1.1. Is registration necessary?

Not at all. As an unregistered visitor you can access the database and meta-analysis tool. However, to submit jobs to the SNPeffect server, registration is required as of May 2013. We had to make this decision due to continuing abuse of the server by spammers and bots. Registration is free and provides a private job account. This means that the results of your submitted SNPeffect job can only be seen and downloaded by yourself. These are then stored in your personal account. You will also receive an e-mail when a job has finished.

2. Introductory video

The kind people at OpenHelix made a great introductory video of SNPeffect4. Take a look!

The original post can be watched on the OpenHelix site at http://blog.openhelix.eu/?p=10257

3. Searching the database

3.1. Explaining the filter

To finetune your search in the database, you make use of the following filter which is always visible at the right side of the database content list. The options you can set are:


  1. Which pathology you want to filter on. All the diseases that are present in the database and fit your search will be autosuggested. But you can of course enter any term to search for.
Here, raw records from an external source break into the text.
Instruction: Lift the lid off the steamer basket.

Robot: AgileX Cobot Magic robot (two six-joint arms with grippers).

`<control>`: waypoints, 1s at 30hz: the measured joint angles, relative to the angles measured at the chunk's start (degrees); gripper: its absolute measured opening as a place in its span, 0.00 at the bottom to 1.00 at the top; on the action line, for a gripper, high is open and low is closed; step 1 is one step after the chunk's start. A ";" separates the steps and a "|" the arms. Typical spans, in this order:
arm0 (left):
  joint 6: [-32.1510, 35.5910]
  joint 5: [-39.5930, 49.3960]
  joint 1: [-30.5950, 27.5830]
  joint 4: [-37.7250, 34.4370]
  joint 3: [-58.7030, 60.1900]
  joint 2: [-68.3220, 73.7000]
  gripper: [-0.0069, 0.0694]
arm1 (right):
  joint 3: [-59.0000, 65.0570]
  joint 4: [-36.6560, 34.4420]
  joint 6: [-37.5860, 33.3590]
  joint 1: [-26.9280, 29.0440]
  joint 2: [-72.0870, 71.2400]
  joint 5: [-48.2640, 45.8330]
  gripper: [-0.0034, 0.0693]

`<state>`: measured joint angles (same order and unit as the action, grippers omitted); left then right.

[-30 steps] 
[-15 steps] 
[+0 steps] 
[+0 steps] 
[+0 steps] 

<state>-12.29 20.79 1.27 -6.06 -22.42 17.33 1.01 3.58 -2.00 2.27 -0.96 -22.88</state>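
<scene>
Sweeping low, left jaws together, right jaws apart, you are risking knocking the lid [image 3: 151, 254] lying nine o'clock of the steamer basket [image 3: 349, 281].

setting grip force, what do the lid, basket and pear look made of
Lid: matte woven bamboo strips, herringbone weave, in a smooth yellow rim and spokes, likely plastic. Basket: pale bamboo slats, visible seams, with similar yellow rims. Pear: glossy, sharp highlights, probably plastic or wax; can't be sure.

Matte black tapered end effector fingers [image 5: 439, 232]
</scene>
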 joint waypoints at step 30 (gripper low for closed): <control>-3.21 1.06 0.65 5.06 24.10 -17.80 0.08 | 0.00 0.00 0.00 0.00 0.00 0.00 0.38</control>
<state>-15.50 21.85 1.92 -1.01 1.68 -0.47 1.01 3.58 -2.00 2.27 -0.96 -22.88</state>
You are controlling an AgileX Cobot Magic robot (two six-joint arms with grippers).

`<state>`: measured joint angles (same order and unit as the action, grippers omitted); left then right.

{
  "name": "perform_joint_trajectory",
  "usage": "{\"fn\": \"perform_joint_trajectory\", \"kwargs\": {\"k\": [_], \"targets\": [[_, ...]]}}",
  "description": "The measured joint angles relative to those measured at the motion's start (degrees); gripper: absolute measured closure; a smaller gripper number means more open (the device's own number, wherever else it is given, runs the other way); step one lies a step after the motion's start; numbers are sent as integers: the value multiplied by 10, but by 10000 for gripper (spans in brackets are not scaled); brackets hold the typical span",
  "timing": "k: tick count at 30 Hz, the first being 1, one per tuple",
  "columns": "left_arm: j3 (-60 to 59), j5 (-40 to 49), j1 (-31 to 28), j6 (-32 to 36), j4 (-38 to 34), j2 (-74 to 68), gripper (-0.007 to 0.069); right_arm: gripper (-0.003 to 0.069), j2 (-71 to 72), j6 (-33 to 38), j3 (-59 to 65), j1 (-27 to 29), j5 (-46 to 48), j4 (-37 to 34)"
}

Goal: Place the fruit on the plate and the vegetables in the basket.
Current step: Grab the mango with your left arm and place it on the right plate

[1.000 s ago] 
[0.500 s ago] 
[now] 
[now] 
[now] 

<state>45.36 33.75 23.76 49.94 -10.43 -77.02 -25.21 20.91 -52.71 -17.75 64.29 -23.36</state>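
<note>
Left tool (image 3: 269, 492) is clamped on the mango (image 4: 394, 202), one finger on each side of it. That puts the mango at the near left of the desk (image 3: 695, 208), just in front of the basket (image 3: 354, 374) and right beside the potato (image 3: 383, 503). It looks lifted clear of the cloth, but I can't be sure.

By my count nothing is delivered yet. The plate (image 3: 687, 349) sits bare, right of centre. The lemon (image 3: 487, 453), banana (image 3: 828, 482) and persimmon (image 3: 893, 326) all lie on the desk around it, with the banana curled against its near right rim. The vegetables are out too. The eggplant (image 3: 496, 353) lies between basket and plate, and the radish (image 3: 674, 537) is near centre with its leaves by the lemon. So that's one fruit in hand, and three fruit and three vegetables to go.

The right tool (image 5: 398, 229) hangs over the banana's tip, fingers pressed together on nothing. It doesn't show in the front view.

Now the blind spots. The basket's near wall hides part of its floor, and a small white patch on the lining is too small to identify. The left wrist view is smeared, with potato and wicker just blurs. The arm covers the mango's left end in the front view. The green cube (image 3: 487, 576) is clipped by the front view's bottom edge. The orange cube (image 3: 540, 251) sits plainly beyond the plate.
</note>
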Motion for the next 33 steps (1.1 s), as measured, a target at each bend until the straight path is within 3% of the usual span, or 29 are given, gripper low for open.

  2. Filter on the three possible Mutation types: Disease, Polymorphism or Unclassified. Unclassified is an annotation from UniProt indicating that this variant was found in a disease sample, but it is not yet proven that this variant is responsible for the disease.

  3. Search directly for the protein of interest. The identifier needs to correspond with the UniProt entry name (e.g. P53_HUMAN).

  4. Search by Gene Name (e.g. TP53)

  5. Search by dbSNP identifier (e.g. rs35163653)

  6. TANGO predicts the aggregation prone regions in a protein. You can search for mutations that increase (dTANGO > 50), decrease (dTANGO < -50) or do not affect aggregation propensity (dTANGO between -50 and 50).

  7. WALTZ predicts the amylogenic regions in a protein. You can search for mutations that increase (dWALTZ > 50), decrease (dWALTZ < -50) or do not affect amyloid propensity (dWALTZ between -50 and 50).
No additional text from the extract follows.